Everything in the listing below has to be repeated exactly, except the pictures.

╭─ Exercise data

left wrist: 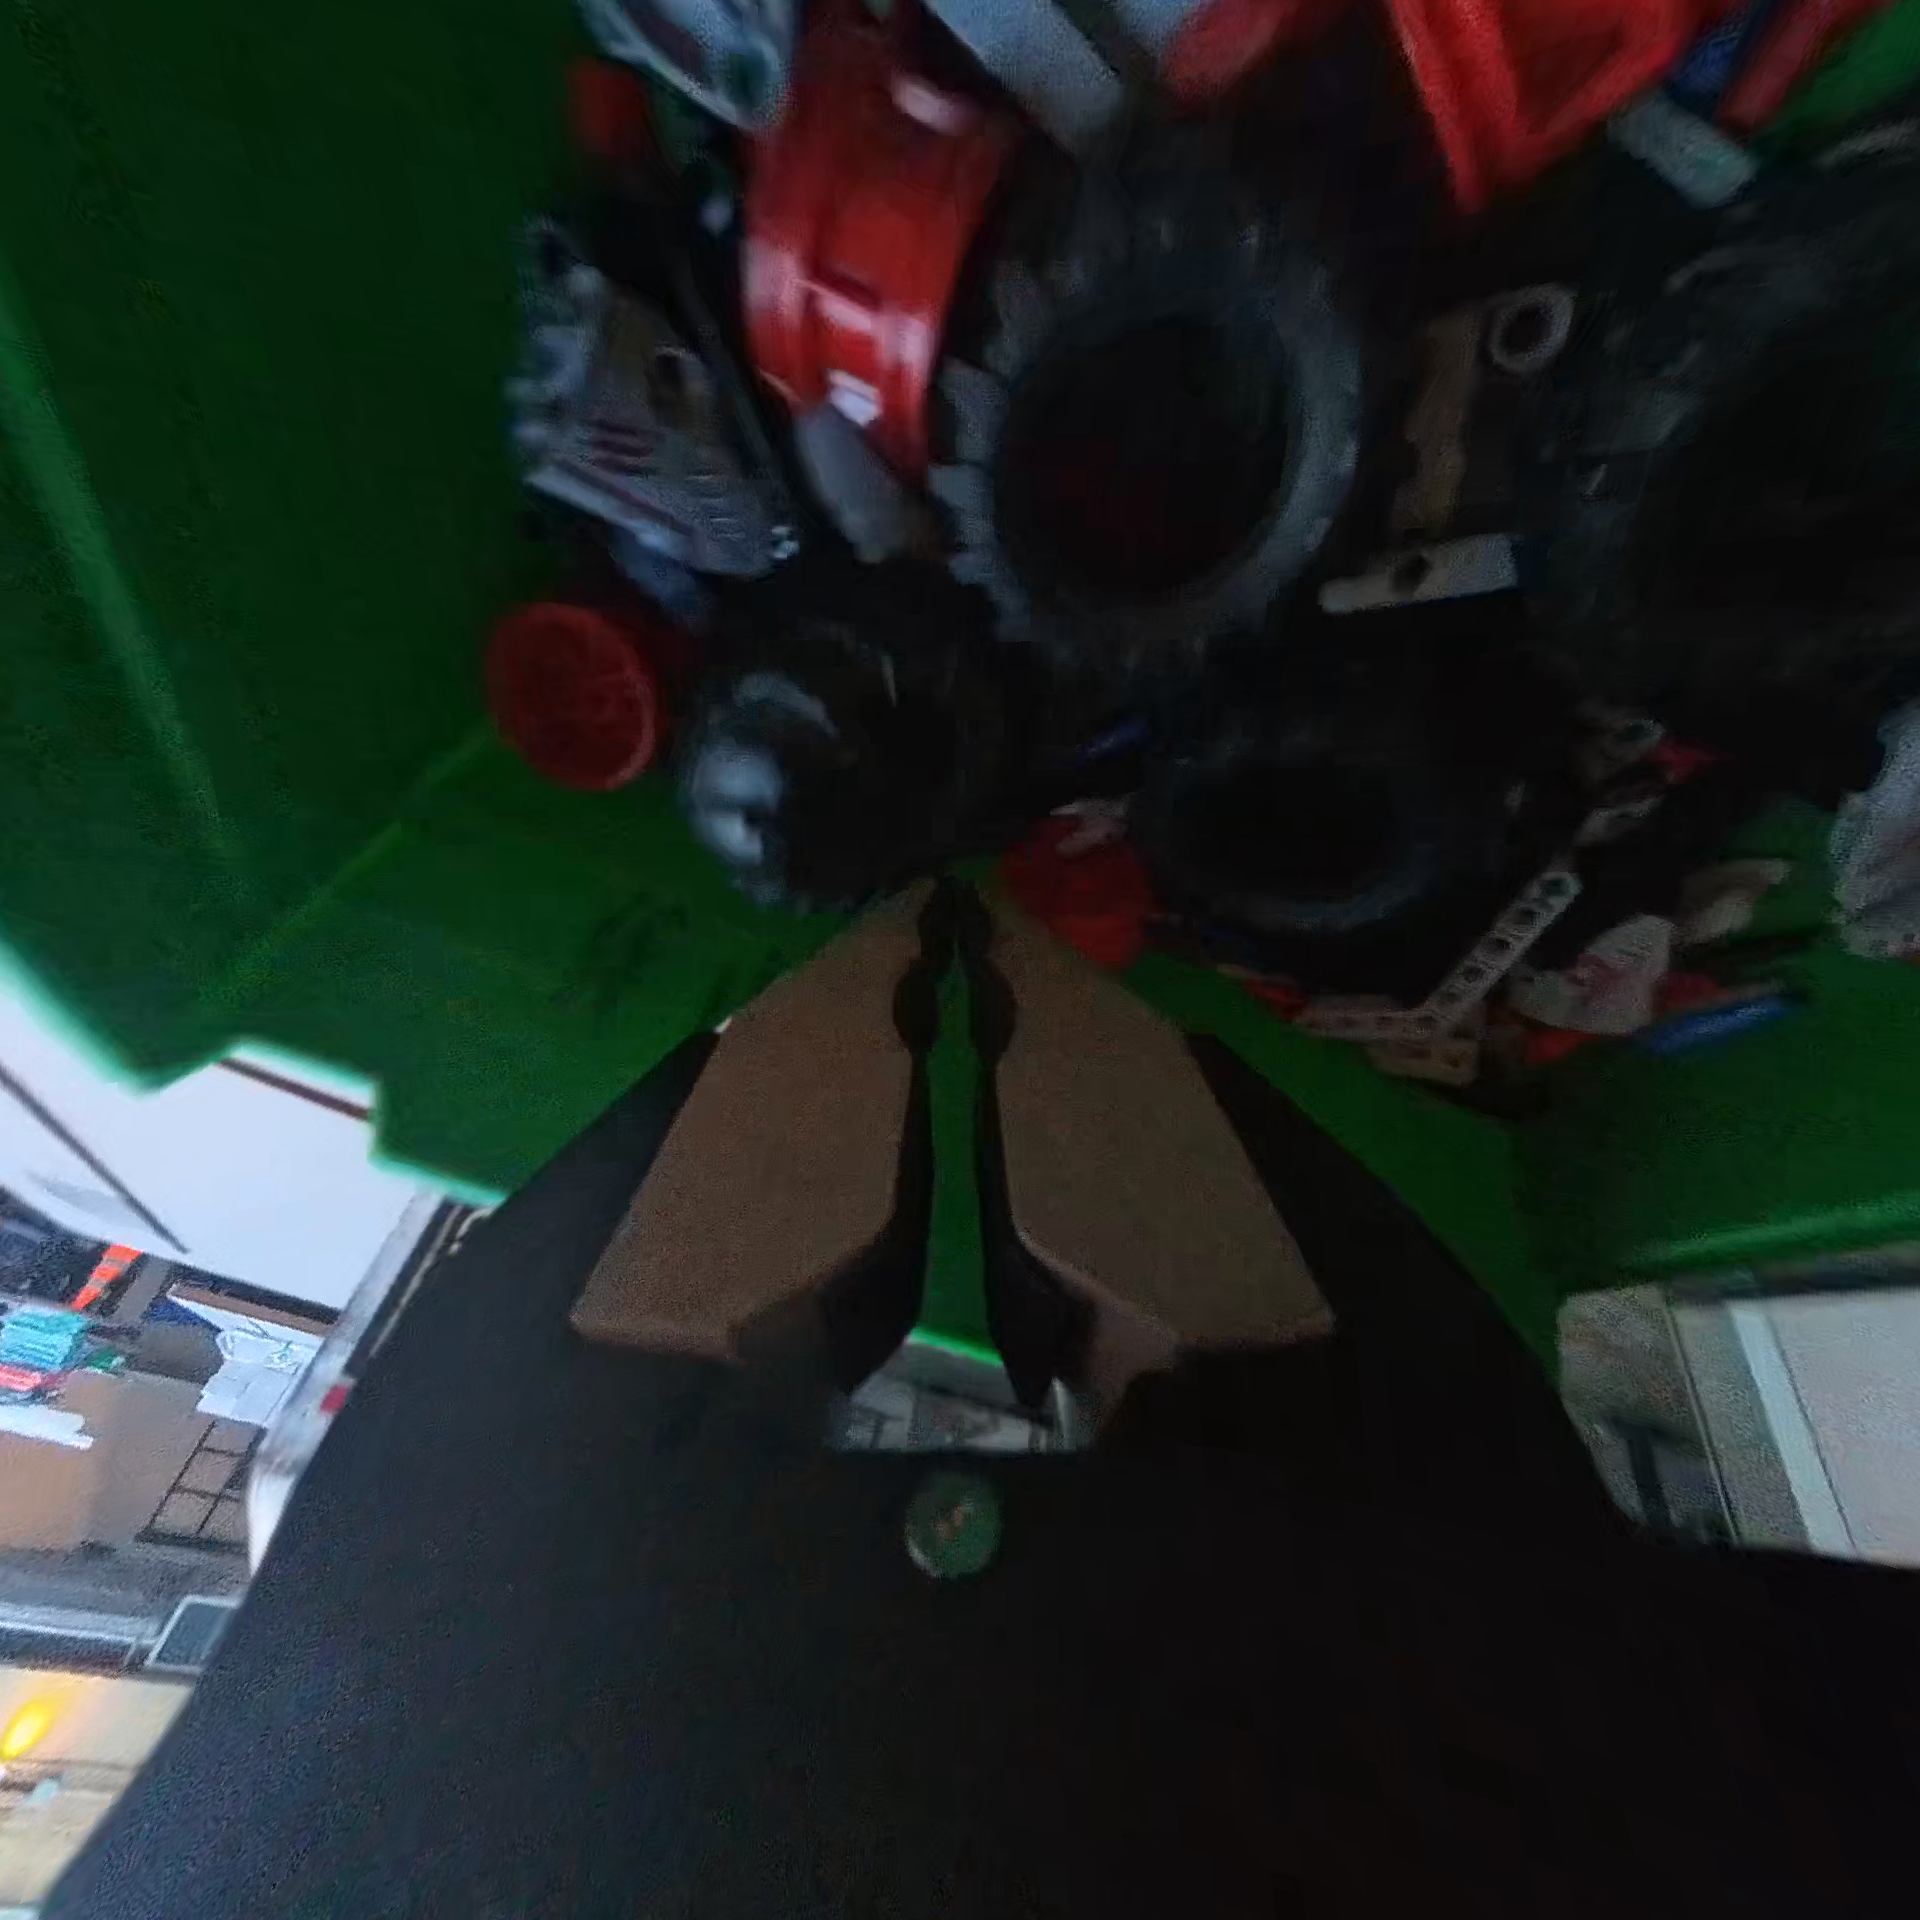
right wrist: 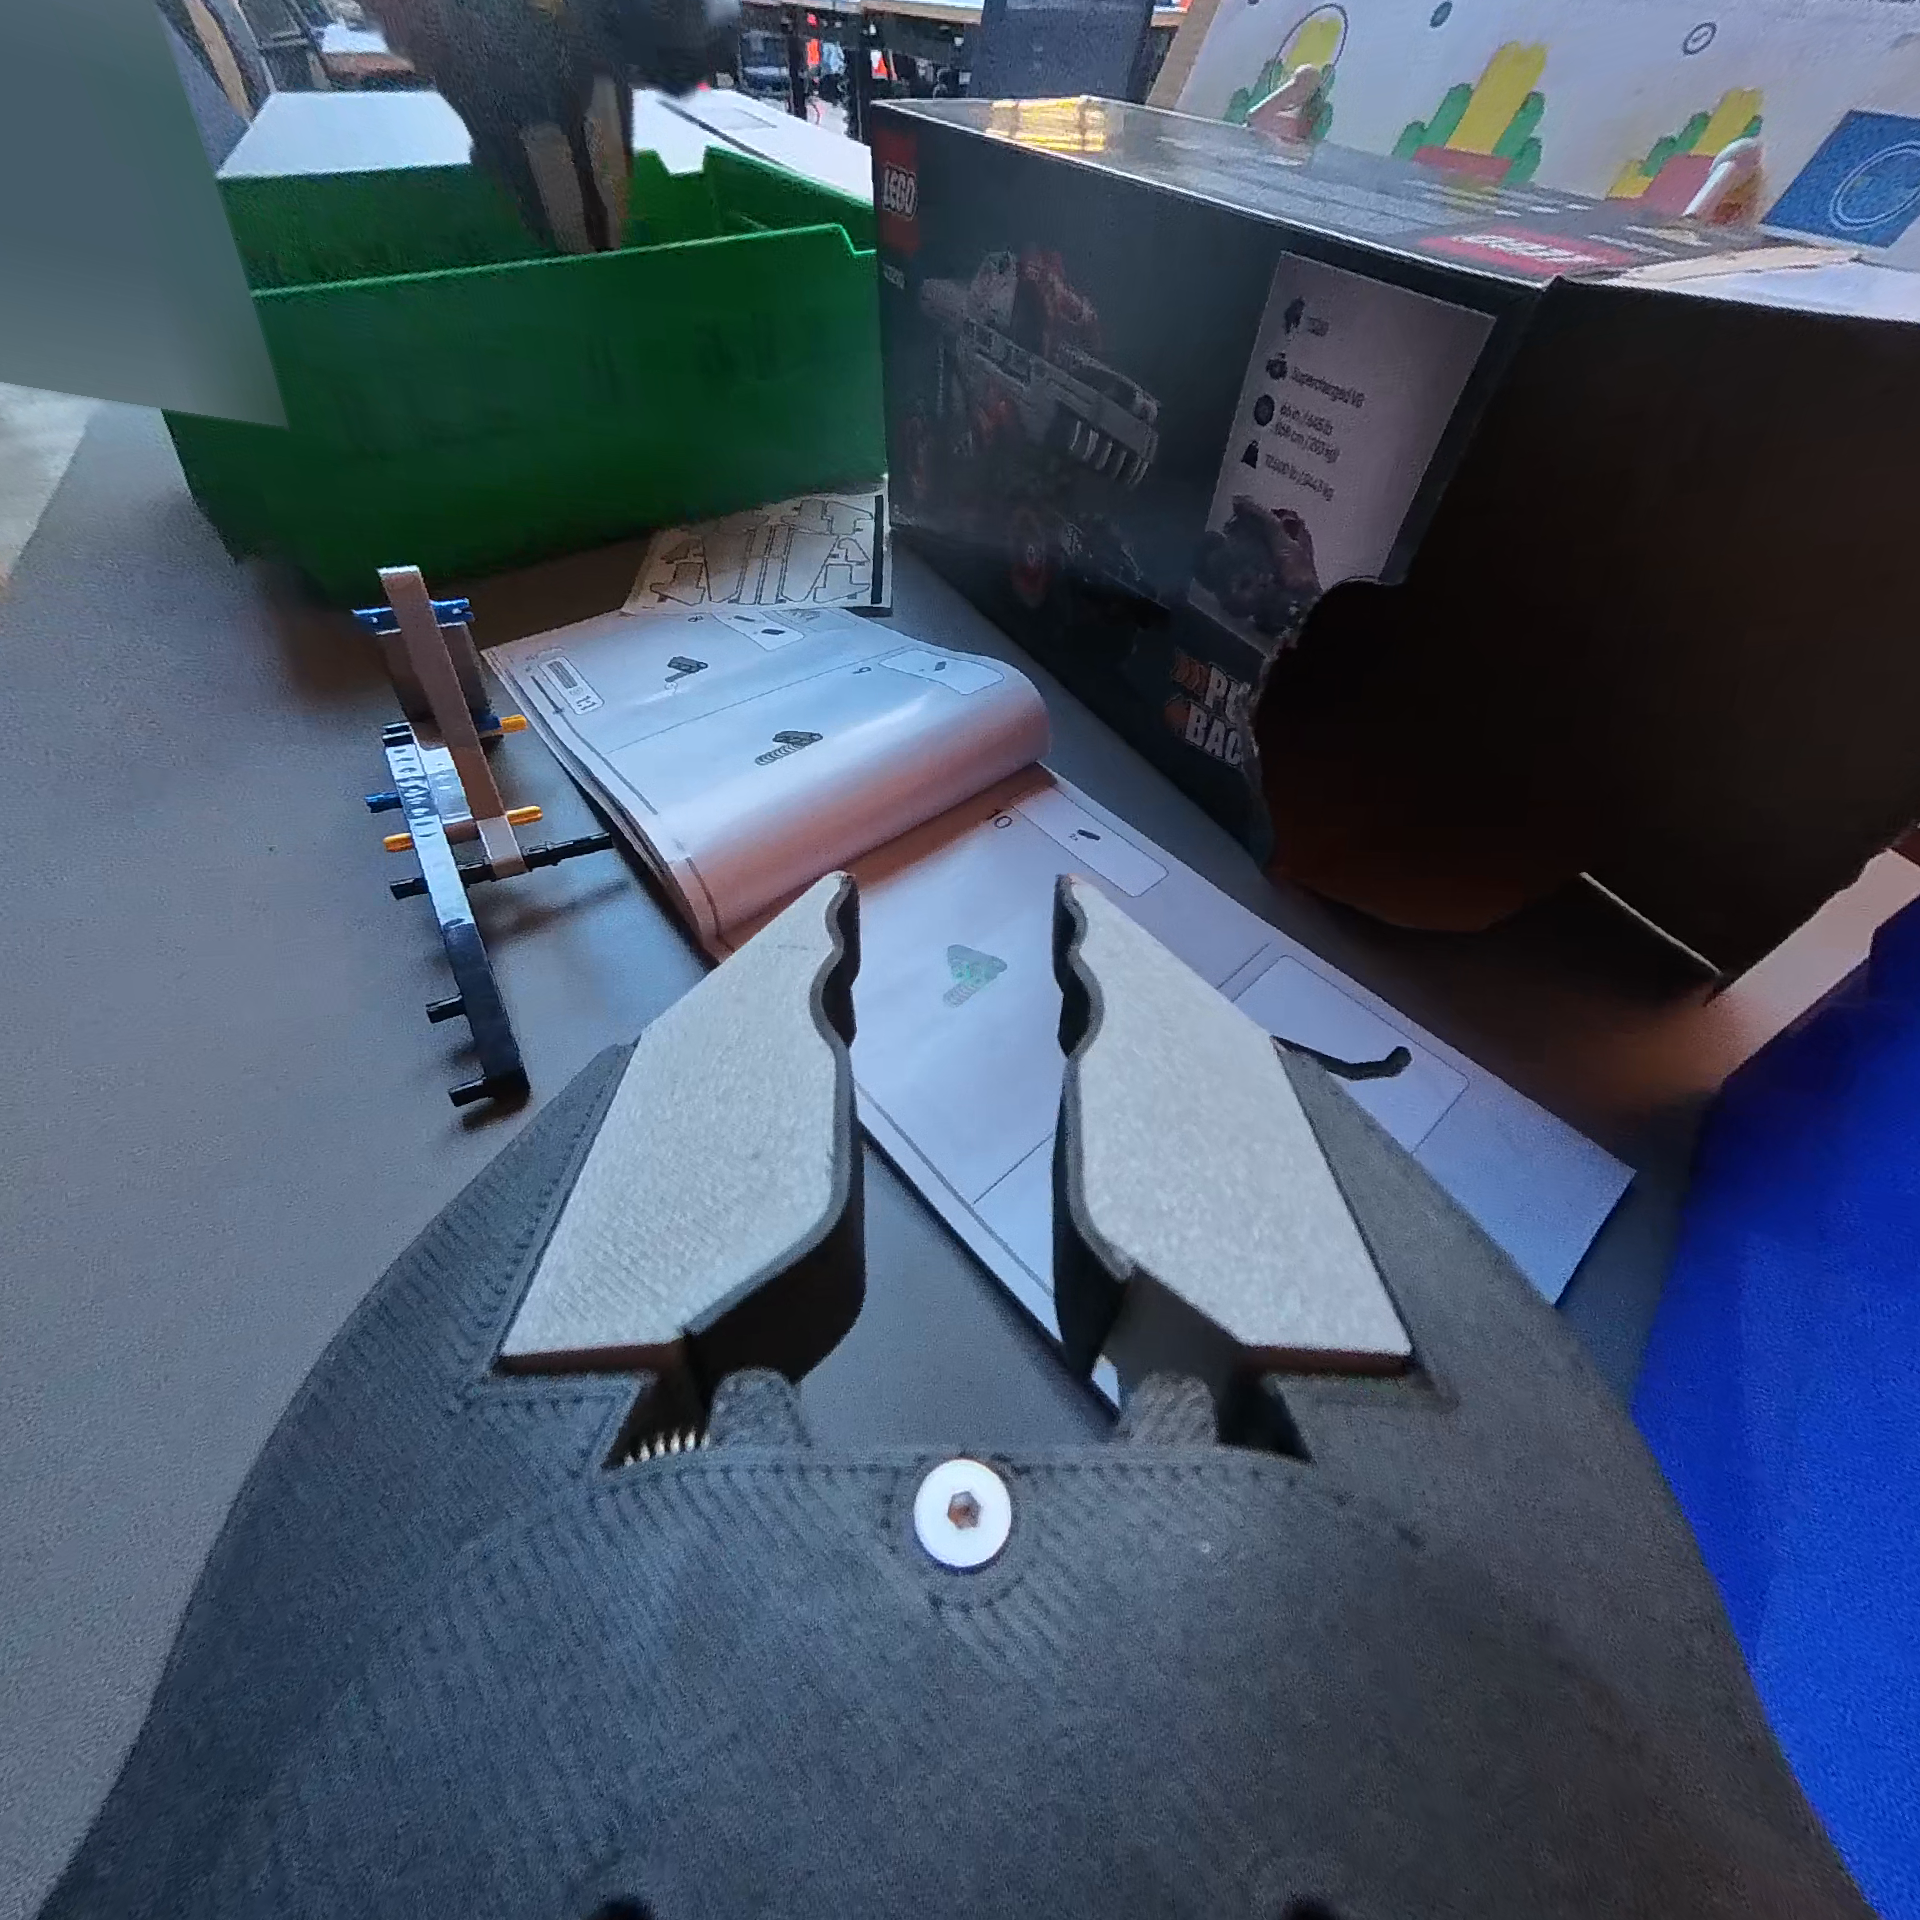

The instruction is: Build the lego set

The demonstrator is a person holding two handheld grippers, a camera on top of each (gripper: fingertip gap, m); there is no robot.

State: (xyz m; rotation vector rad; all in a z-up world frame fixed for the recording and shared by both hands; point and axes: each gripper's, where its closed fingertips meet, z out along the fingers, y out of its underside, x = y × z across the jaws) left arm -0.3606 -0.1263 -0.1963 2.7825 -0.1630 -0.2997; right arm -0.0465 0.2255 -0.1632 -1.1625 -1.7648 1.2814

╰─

Task result.
left wrist: 
right wrist: 

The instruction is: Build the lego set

The demonstrator is a person holding two handheld grippers, a camera on top of each (gripper: fingertip gap, m); there is no robot.

State: (xyz m; rotation vector rad; all in a z-up world frame fixed for the recording and shared by both hands; point and axes: each gripper's, where its closed fingertips meet, z out along the fingers, y out of its underside, x = y × z across the jaws) left arm -0.3606 -0.1263 -0.1963 2.7825 -0.1630 -0.2997; right arm -0.0465 0.2255 -0.1632 -1.1625 -1.7648 1.2814

That finishes the answer to the exercise.